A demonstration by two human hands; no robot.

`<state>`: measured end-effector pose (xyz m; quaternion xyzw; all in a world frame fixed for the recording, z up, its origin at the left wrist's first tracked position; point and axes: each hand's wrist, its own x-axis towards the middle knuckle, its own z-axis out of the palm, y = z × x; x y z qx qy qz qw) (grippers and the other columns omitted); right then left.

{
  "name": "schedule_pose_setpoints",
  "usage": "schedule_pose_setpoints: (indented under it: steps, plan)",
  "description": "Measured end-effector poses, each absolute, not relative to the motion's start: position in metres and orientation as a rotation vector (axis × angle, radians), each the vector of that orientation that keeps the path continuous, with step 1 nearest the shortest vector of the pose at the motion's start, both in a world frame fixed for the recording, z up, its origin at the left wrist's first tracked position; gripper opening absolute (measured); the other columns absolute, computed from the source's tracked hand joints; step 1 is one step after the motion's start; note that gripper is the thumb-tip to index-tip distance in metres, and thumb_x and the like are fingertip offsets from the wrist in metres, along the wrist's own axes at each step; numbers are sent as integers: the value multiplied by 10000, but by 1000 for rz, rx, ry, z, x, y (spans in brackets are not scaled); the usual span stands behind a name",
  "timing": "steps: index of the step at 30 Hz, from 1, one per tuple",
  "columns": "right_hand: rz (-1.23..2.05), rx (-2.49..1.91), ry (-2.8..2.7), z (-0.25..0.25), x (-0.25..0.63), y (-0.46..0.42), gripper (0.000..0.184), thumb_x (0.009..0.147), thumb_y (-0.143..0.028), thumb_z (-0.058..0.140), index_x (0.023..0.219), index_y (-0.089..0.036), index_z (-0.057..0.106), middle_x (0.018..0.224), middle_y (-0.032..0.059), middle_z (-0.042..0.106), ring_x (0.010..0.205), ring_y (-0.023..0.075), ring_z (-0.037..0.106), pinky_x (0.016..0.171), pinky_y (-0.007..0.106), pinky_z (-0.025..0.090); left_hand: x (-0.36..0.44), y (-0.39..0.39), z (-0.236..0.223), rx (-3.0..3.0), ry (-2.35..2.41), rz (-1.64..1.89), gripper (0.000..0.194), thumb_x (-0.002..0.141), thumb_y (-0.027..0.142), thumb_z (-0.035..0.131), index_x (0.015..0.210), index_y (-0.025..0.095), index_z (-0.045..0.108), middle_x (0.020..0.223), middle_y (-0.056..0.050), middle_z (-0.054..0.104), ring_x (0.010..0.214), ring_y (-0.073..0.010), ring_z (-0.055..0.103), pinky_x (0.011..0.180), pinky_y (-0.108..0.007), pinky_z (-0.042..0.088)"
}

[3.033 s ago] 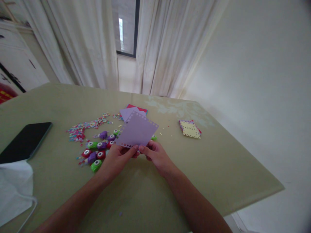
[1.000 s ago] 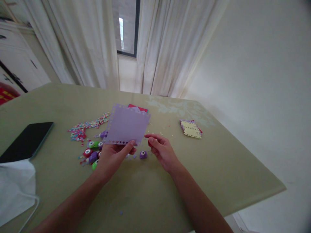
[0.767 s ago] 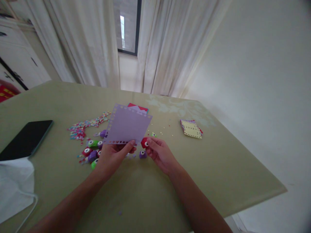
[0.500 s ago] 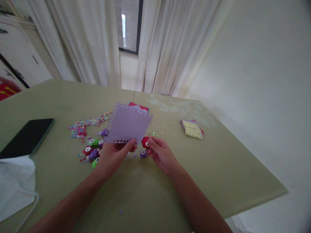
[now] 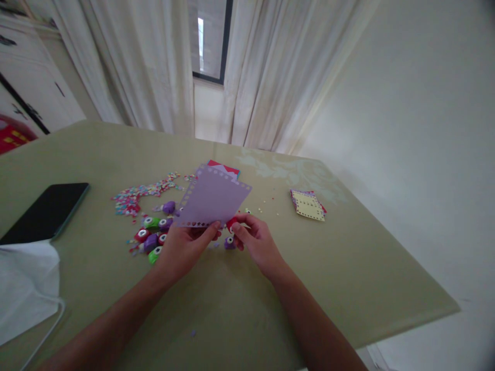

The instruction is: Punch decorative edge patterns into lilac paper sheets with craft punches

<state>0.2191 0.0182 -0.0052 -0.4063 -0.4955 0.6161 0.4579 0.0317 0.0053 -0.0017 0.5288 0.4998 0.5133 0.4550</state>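
My left hand [image 5: 192,243] pinches the near edge of a purple sheet of paper [image 5: 214,200], which is tilted up off the table. Small shapes are punched along several of its edges, with hearts and stars along the near one. Close by, my right hand [image 5: 258,245] grips a red craft punch [image 5: 231,223] at the sheet's near right corner. The fingers hide part of that punch. On the table under it stands a purple craft punch [image 5: 229,242]. Several more red, green and purple punches [image 5: 150,242] lie left of my left hand, partly covered by it.
Colourful paper confetti [image 5: 133,198] is spread at the left. Coloured paper [image 5: 224,169] lies behind the held sheet. A stack of punched cards [image 5: 308,206] is to the right. A black phone or tablet [image 5: 46,210] and a white face mask [image 5: 29,288] lie far left.
Both hands were on the sheet at first. My right hand then came away, took up the red punch and brought it to the sheet's right corner. The sheet has since turned slightly.
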Motion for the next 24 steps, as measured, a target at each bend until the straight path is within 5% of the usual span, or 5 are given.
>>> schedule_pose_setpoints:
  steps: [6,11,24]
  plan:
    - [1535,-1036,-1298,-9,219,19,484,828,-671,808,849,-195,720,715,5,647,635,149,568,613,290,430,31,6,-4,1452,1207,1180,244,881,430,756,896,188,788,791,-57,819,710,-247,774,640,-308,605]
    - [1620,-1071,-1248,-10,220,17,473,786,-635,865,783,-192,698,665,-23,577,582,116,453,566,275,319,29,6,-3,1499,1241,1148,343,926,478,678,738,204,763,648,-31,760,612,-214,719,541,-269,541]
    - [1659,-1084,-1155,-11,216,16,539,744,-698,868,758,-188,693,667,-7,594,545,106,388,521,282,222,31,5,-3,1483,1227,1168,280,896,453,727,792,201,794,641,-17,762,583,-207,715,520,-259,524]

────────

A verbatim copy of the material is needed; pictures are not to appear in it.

__RESULT OF THE EXERCISE__:
A demonstration by two human hands; no robot.

`<state>`: measured end-effector pose (xyz m; quaternion xyzw; all in a world frame fixed for the recording, z up, its origin at the left wrist's first tracked position; point and axes: each hand's wrist, its own x-axis towards the middle knuckle, its own z-axis out of the palm, y = z × x; x y z qx qy qz qw) (grippers and the other columns omitted); right then left.

{
  "name": "schedule_pose_setpoints",
  "usage": "schedule_pose_setpoints: (indented under it: steps, plan)",
  "description": "Measured end-effector poses, each absolute, not relative to the motion's start: position in metres and orientation as a rotation vector (axis × angle, radians), each the vector of that orientation that keeps the path continuous, with step 1 nearest the shortest vector of the pose at the motion's start, both in a world frame fixed for the recording, z up, its origin at the left wrist's first tracked position; gripper opening absolute (measured); the other columns absolute, computed from the source's tracked hand joints; step 1 is one step after the motion's start; note that gripper is the thumb-tip to index-tip distance in metres, and thumb_x and the like are fingertip offsets from the wrist in metres, along the wrist's own axes at each step; numbers are sent as integers: the value multiplied by 10000, but by 1000 for rz, rx, ry, z, x, y (spans in brackets are not scaled); the usual span stands behind a name",
  "timing": "steps: index of the step at 30 Hz, from 1, one per tuple",
  "columns": "right_hand: rz (-1.23..2.05), rx (-2.49..1.91), ry (-2.8..2.7), z (-0.25..0.25), x (-0.25..0.63), y (-0.46..0.42), gripper (0.000..0.184), thumb_x (0.009..0.147), thumb_y (-0.143..0.028), thumb_z (-0.058..0.140), index_x (0.023..0.219), index_y (-0.089..0.036), index_z (-0.057..0.106), middle_x (0.018..0.224), middle_y (-0.032..0.059), middle_z (-0.042..0.106), ring_x (0.010..0.205), ring_y (-0.023..0.075), ring_z (-0.037..0.106), pinky_x (0.016..0.171), pinky_y (-0.007..0.106), pinky_z (-0.025..0.090); left_hand: x (-0.36..0.44), y (-0.39..0.39), z (-0.236..0.223), rx (-3.0..3.0), ry (-2.35..2.41), rz (-1.64..1.89), gripper (0.000..0.194), thumb_x (-0.002..0.141), thumb_y (-0.027..0.142), thumb_z (-0.035..0.131), index_x (0.015..0.210), index_y (-0.025..0.095), index_z (-0.045..0.108), middle_x (0.020..0.223), middle_y (-0.056..0.050), middle_z (-0.054..0.104), ring_x (0.010..0.214), ring_y (-0.073..0.010), ring_z (-0.055..0.103), pinky_x (0.011..0.180), pinky_y (-0.108..0.007), pinky_z (-0.042..0.088)"
}

[3.033 s ago] 
[1.000 s ago] 
[0.767 s ago] 
[0.500 s ago] 
[now] 

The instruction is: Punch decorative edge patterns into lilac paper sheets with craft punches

<state>0.2191 0.0182 -0.0052 -0.4063 -0.4955 0.6161 0.4579 0.0317 0.0053 -0.0017 0.5288 0.4998 0.5133 0.4550</state>
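My left hand [image 5: 192,243] pinches the near edge of a purple sheet of paper [image 5: 214,200], which is tilted up off the table. Small shapes are punched along several of its edges, with hearts and stars along the near one. Close by, my right hand [image 5: 258,245] grips a red craft punch [image 5: 231,223] at the sheet's near right corner. The fingers hide part of that punch. On the table under it stands a purple craft punch [image 5: 229,242]. Several more red, green and purple punches [image 5: 150,242] lie left of my left hand, partly covered by it.
Colourful paper confetti [image 5: 133,198] is spread at the left. Coloured paper [image 5: 224,169] lies behind the held sheet. A stack of punched cards [image 5: 308,206] is to the right. A black phone or tablet [image 5: 46,210] and a white face mask [image 5: 29,288] lie far left.
Both hands were on the sheet at first. My right hand then came away, took up the red punch and brought it to the sheet's right corner. The sheet has since turned slightly.
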Motion for the next 24 steps, as measured, a target at each bend until the straight path is within 5% of the usual span, or 5 are given.
>>> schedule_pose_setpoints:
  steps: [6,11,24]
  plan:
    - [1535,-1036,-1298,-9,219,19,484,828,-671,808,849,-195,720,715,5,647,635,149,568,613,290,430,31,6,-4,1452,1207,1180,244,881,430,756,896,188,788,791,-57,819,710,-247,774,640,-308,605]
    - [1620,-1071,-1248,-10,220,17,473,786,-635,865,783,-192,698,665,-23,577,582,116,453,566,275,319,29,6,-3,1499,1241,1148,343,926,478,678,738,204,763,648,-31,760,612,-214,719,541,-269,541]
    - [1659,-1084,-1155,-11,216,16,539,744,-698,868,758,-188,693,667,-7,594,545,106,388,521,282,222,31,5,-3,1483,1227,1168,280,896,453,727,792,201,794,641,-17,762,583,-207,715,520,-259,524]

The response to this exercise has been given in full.